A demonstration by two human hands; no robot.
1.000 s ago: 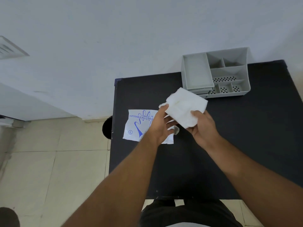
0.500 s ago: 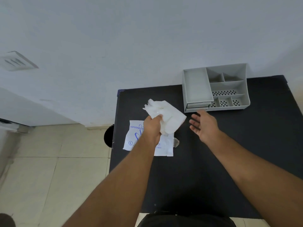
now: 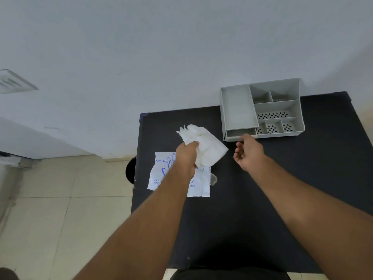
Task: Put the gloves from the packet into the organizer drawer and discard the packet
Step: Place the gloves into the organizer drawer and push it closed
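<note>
I am bunching the gloves (image 3: 203,147) in my left hand (image 3: 186,154) above the emptied packet (image 3: 161,174) on the tabletop (image 3: 282,188), while my right hand (image 3: 249,151), fingers loosely curled and empty, is reaching the organizer drawer (image 3: 240,132) at far right, which likely needs pulling out next.

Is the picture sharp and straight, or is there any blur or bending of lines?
Head view: wide-angle bending curves the table edges and the wall line; the right hand is slightly motion-blurred at the organizer drawer; the packet print is readable; the gloves in the left hand look washed out; lighting is soft, without glare.
</note>
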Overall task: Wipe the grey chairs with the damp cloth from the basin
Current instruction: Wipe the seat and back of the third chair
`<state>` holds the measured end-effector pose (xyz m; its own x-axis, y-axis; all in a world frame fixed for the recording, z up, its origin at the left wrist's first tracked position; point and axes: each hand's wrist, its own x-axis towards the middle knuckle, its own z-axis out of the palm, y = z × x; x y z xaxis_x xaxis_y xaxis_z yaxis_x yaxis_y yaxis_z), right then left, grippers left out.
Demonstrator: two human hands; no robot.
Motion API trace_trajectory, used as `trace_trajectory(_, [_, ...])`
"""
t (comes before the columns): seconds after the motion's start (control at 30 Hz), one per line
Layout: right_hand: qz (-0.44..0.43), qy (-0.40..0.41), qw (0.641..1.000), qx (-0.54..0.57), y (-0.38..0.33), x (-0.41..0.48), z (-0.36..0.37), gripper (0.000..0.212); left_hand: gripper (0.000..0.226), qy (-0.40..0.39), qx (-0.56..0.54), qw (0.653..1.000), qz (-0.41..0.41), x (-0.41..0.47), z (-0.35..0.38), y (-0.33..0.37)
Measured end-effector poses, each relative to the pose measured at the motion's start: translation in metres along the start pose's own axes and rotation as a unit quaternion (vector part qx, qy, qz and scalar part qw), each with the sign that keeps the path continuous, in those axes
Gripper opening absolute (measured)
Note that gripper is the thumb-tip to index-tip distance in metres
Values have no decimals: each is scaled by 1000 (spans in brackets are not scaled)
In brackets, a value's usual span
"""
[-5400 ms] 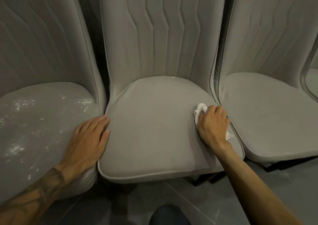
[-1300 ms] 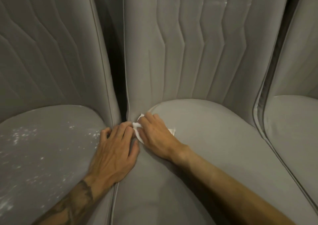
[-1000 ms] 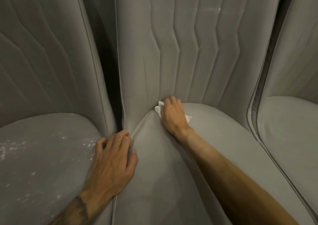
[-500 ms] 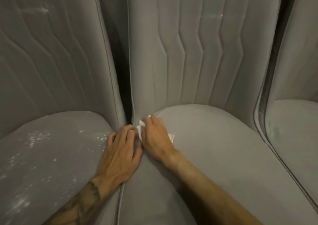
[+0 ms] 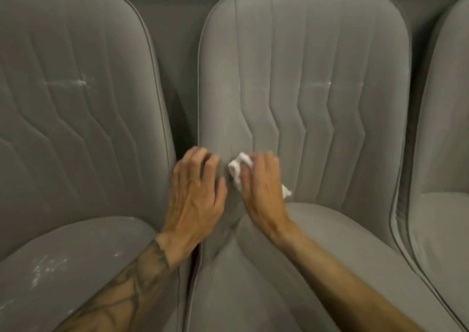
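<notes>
The middle grey chair (image 5: 317,83) had a white cloth (image 5: 237,169) pressed low on its back under the right hand (image 5: 261,187), with the left hand (image 5: 196,192) flat beside it at the edge.

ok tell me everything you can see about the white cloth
The white cloth is small, soft and crumpled into a wad, most of it hidden under the right hand, which presses it flat against the lower backrest of the middle grey chair, just above the seat. A bunched fold pokes out past the fingertips on the left, and a small corner shows below the hand's right edge. The left hand rests beside it; whether they touch is unclear. Dampness cannot be judged.
</notes>
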<state>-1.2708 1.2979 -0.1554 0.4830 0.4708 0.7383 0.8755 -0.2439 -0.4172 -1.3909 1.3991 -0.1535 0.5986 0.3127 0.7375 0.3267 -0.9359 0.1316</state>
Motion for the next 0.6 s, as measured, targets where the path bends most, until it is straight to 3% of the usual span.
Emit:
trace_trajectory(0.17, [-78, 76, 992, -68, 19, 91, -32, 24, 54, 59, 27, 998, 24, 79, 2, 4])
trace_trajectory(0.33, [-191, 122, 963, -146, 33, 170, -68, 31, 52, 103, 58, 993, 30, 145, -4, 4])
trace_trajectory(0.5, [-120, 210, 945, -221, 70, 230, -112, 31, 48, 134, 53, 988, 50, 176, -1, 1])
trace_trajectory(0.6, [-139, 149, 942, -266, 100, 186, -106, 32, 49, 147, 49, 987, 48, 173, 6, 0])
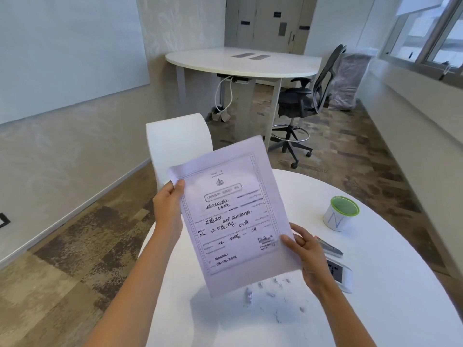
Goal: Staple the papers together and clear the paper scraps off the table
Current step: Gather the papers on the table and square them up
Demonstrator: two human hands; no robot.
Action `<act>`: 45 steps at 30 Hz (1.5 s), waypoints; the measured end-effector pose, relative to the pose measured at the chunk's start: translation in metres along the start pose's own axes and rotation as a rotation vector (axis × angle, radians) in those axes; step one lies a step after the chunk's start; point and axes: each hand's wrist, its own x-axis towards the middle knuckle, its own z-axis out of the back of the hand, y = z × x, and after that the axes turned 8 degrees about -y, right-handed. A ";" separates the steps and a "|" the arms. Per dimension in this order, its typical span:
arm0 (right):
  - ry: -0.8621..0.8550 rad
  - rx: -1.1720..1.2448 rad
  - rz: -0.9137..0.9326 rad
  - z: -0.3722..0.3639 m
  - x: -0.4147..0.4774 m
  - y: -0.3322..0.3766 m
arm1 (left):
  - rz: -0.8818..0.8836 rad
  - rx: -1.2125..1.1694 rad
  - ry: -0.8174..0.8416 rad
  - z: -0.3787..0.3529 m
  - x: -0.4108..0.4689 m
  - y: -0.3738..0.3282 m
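Observation:
I hold a printed stack of papers (230, 214) up above the white round table (390, 284). My left hand (168, 211) grips the stack's upper left edge. Gripping its lower right edge is my right hand (307, 256). Several small white paper scraps (270, 294) lie scattered on the table just below the papers. A grey stapler (330, 247) lies on the table to the right, partly hidden behind my right hand.
A small white cup with a green rim (340, 214) stands at the table's right. A white device with a dark screen (340, 275) lies by my right wrist. A white chair back (179, 141) stands beyond the table. Farther off are another table (240, 63) and an office chair (305, 101).

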 end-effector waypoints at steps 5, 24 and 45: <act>0.133 -0.136 0.039 -0.013 -0.004 0.019 | -0.018 0.102 0.148 -0.020 -0.017 -0.003; 0.144 -0.145 -0.024 -0.027 -0.001 0.012 | -0.142 0.052 0.214 -0.028 -0.010 0.000; 0.010 -0.099 0.102 -0.074 0.003 -0.013 | -0.306 0.061 0.128 0.002 -0.016 0.004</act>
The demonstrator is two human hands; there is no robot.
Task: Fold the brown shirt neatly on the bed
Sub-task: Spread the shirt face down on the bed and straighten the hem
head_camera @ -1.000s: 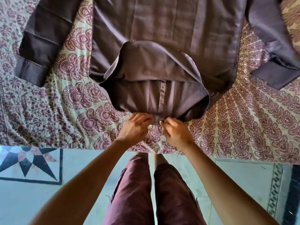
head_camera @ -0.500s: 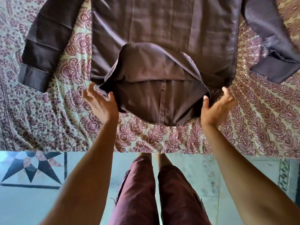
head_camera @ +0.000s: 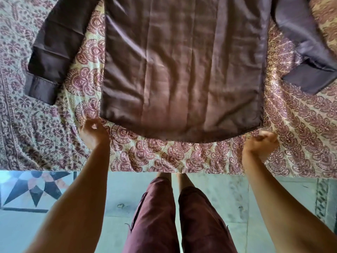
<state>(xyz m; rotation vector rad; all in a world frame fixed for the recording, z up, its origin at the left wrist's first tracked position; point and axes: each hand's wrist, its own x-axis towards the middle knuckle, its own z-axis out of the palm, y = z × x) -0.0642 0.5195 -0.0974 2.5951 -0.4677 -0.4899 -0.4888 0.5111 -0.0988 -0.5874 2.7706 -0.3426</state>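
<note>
The brown shirt lies spread flat on the bed, hem toward me, with both sleeves stretched out to the sides. My left hand has its fingers curled at the hem's lower-left corner and pinches the cloth there. Just below the lower-right corner of the hem, my right hand is curled too. It is blurred, so whether it holds any cloth is not visible.
A patterned bedsheet covers the bed; its near edge runs across just below my hands. The left cuff and right cuff lie flat on the sheet. My legs stand on a tiled floor close to the bed.
The hem flap that was folded up over the shirt's back now lies flat toward me. My hands moved from the middle outward to the two hem corners and curled.
</note>
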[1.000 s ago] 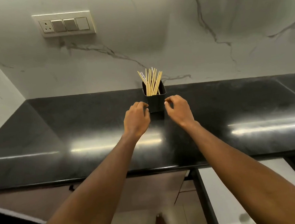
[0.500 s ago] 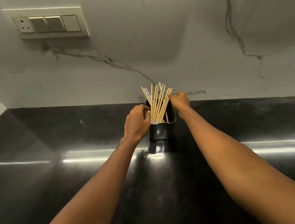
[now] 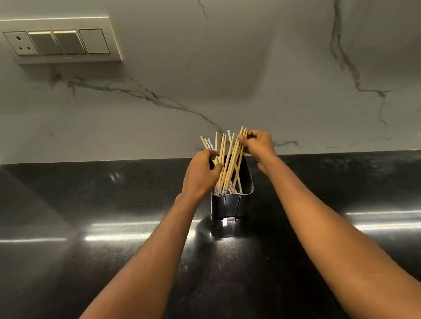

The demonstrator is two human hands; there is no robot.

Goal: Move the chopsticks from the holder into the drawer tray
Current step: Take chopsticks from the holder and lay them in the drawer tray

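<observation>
Head view: the left hand (image 3: pixel 200 176) and right hand (image 3: pixel 260 145), which flanked the black rectangular holder (image 3: pixel 233 205) on the glossy black bench (image 3: pixel 99 268) a second ago, now clasp the pale wooden chopsticks (image 3: pixel 227 161) standing in it, so lifting out seems next.

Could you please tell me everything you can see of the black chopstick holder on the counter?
The holder is a small, glossy black box with rounded corners, an open top and a raised vertical panel on its front. It stands upright on the black countertop, close to the marble wall. Pale chopsticks lean inside it. The left hand covers its left rim, fingers curled round some sticks; the right hand pinches stick tops above it.
</observation>
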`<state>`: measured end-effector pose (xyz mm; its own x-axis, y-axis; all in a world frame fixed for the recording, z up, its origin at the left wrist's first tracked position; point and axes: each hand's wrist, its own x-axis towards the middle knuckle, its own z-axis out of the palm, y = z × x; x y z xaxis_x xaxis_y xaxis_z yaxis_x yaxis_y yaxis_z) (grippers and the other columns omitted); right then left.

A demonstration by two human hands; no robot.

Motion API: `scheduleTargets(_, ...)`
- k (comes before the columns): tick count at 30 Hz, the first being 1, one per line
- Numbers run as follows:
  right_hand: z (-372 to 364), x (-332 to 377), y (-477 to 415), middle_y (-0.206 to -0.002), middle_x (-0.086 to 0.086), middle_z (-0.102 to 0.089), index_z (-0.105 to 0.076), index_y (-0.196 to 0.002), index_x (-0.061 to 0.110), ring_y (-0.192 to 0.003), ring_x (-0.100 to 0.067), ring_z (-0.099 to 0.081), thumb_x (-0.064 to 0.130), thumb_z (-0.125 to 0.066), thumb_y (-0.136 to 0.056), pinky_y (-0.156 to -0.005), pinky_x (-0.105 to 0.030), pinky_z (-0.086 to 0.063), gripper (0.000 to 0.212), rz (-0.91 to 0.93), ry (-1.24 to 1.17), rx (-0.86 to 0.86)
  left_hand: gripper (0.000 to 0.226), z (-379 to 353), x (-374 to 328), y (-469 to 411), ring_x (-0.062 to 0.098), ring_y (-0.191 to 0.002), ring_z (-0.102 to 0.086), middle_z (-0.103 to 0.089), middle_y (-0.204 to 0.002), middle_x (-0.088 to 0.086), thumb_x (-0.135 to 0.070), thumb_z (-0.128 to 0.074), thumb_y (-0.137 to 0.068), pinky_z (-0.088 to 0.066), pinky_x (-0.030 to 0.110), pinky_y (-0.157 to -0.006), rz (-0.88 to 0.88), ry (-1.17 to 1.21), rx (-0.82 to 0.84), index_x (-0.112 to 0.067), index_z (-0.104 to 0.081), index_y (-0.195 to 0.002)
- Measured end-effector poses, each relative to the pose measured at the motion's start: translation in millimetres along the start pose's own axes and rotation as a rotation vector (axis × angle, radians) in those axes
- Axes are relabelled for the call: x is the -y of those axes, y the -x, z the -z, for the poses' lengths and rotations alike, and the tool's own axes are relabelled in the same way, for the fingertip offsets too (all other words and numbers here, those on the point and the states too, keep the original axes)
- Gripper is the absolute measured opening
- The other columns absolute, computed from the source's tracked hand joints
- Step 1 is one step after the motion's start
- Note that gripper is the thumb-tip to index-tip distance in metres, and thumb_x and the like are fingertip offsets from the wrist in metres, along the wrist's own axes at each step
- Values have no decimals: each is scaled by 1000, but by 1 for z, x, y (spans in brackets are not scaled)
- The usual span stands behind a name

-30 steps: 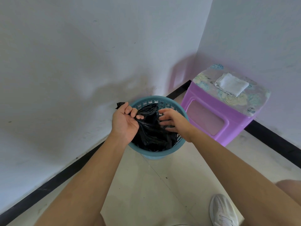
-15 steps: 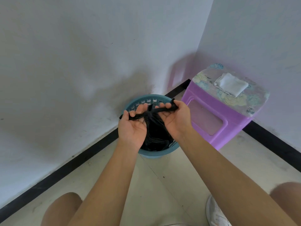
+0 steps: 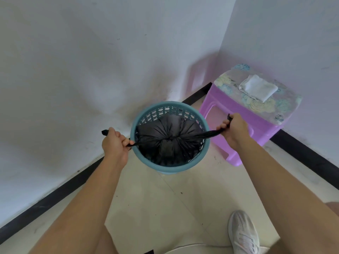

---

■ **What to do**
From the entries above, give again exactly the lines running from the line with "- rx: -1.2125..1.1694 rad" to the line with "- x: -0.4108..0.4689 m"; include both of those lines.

■ **Task output**
  - rx: -1.2125..1.1694 rad
  - ry: -0.8174..0.8416 rad
  - z: -0.3787..0.3529 m
  - x: -0.4108..0.4689 m

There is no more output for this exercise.